I'm not sure exactly how long it's supposed to take for the snakes to get to Alex. And yet, somehow, I sense it when they arrive, I think. Maybe Jordan has a way of homing in on their fellow serpents of assorted colors? I'd hope so, given how much they're worth in this screwed-up magically capitalist world.

I hate assigning worth to any living thing, really, but here I've got no choice.

My boss, Phil, interrupts my thoughts by coming back into the office. In his four or five minutes outside, he's picked up a new snake that's now riding his left arm. Third-highest in value on the official Purgatorian bestiary, it's a Pink Diamondfang, capable of biting anything with extreme ease. Including stone, bone, metal...and of course actual diamonds, if it so wished. Actually, no, he. So Jordan tells me. And they do not like him. Neither does Henry, Phil's faithful Green Battery, who gives him a nasty stink-eye from Phil's right arm. Of course, the second the Diamondfang lifts his head, Henry lowers his. He knows that this new guy, pretty though he is, could bite him in half at a moment's notice and he wouldn't even feel it until it was too late.
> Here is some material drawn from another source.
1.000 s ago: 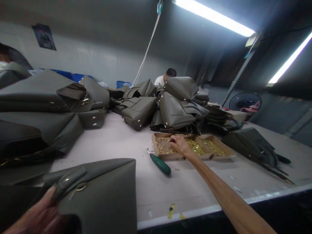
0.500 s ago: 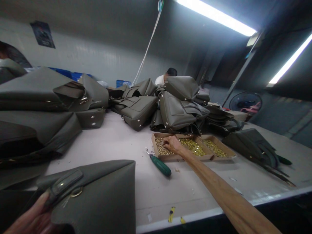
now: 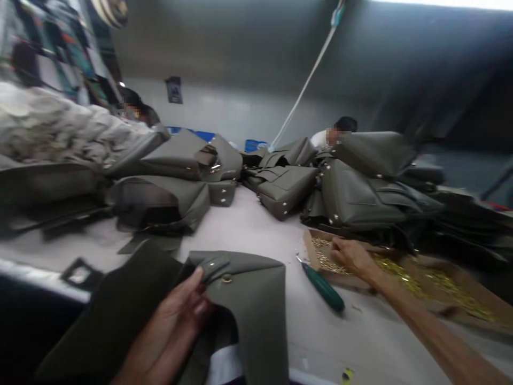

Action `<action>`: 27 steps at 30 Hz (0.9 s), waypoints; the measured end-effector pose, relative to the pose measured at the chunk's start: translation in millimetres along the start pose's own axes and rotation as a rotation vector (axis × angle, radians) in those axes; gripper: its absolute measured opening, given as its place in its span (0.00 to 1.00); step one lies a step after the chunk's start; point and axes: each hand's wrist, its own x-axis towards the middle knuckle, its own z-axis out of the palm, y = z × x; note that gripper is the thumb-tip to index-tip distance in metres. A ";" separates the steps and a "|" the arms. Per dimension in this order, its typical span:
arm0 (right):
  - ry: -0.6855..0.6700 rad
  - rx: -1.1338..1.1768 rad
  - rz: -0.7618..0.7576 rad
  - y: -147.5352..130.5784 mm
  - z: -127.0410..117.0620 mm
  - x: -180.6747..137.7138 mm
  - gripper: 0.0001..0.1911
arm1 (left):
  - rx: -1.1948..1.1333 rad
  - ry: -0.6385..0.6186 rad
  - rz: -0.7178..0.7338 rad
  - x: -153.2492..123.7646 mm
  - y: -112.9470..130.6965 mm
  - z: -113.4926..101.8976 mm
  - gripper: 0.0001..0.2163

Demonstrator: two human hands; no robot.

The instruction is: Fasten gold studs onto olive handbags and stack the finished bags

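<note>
My left hand (image 3: pixel 172 315) grips an olive-grey handbag (image 3: pixel 260 299) by the small strap tab (image 3: pixel 214 267) near its top edge, thumb on top. A gold ring sits beside the tab, and the bag's side hangs open below. My right hand (image 3: pixel 352 255), fingers pinched together, is at the left compartment of a cardboard tray (image 3: pixel 310 246), over small gold rivets (image 3: pixel 326 259). Whatever is between its fingertips is hidden. Just left of the tray lies a hook tool with a green handle (image 3: pixel 324 287), its bent metal tip pointing away from me.
Finished-looking handbags (image 3: pixel 360 195) are heaped behind the tray, with more bags (image 3: pixel 164 200) at the left. Other tray sections hold yellowish metal pieces (image 3: pixel 401 272). Two people sit beyond the piles. A white cord (image 3: pixel 304 80) hangs at the back.
The view has swung left, so the table's contents appear farther right. My left hand still grips the bag, now nearer the middle. My right hand remains at the rivet compartment.
</note>
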 end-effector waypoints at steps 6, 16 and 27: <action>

"I think Henry feels like he's about to be replaced," I tell Phil. Not that he needs to hear it from me - after all, Henry's just as capable of putting thoughts into his man's brain as Jordan can for mine - but maybe he could do with an outside opinion.

"Replaced? Never." Phil tweaks his glasses, adjusting his transparent, circular frames. If Harry Potter were a child of this decade instead of the 90s, that'd probably be the style of spex he wore. "I've been looking for a Diamondfang my entire time here, so now I've got both flavors of strength I need."

I nod once. "No more XTS refusing to take you seriously, huh?"

"XTS, or anyone else." Phil flexes his arms. He's not devoid of muscle, he just doesn't have a lot of it. That's probably why he hired me - he needed someone capable of bouncing and punching without serpentine assistance if need be. Often, that need has been. Usually when a certain white South African tries to get handsy on my ass. No, it's not Elon Musk, obviously. You should hear Mr. Musk's horror stories about this guy too. This guy, he's here for trying to bump his head getting into a Tesla enough times to injure himself and hopefully start an international class-action suit in The Hague. Or something. Which...I mean, have you seen how low to the ground some of those Teslas are? My dad and I bumped our heads trying to get into one in a showroom, back when Tesla still had showrooms. I'm not unconvinced, though, that Musk himself hacked this guy's car to lock it in Insane Mode until it crashed on the motorway outside Durban. The resulting pileup was South Africa's biggest in twenty-five years, and I'm sure it's earned someone a few millennia of time here someday.

"Do I gotta ask for time off?" Even though I'm pretty sure I already know the answer.

Phil shakes his head. "I believe in you, man. Even if you're stuck here like me and can't help me out...but maybe me letting you go will help me out?"

"Remind me when I come back and start a Marxist revolution," I say. "Gotta elevate all the proletariat, am I right?"

"Why the hell'd you say that in a French accent?"

"'Cause it sounds fucking French, that's why."

I reach out and shake Phil's hand. "It's been a pleasure, my man."

"Glad you think so, but I'm not happy you're leaving." He pets both his snakes, one after the other. "Who can I have fill in for you on such short notice?"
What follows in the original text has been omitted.